[EXERCISE BRIEF]: Scan the listing below for lines with the word "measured". Report how many there are, as a number alone.

# # #

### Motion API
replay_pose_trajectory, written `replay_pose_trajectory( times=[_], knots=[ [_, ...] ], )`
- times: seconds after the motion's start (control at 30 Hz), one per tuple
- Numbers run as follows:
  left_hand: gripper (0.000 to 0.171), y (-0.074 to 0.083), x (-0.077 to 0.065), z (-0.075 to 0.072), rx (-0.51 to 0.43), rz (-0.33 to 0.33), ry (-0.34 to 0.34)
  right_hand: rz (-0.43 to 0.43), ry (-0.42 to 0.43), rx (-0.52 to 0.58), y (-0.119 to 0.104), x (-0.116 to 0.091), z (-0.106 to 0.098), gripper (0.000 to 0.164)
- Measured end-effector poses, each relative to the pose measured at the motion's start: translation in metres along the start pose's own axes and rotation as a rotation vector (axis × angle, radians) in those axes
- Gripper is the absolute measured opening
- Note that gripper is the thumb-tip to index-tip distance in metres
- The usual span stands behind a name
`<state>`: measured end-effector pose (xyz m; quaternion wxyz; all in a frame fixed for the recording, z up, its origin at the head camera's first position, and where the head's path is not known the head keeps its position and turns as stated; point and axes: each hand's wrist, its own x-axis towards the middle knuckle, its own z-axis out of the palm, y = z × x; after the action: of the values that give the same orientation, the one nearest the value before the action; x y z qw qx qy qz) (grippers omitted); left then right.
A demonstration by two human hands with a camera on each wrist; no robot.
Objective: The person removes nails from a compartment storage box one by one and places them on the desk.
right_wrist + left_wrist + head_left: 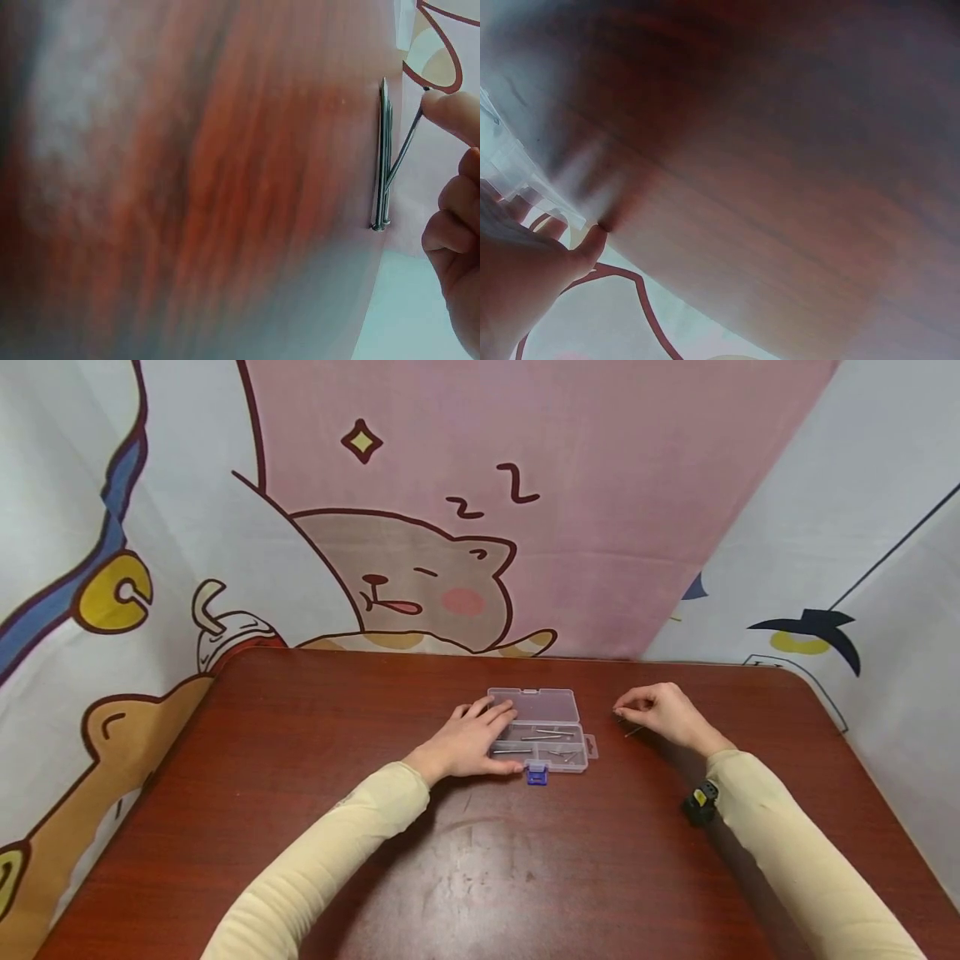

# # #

[TASK ANSWER]: 3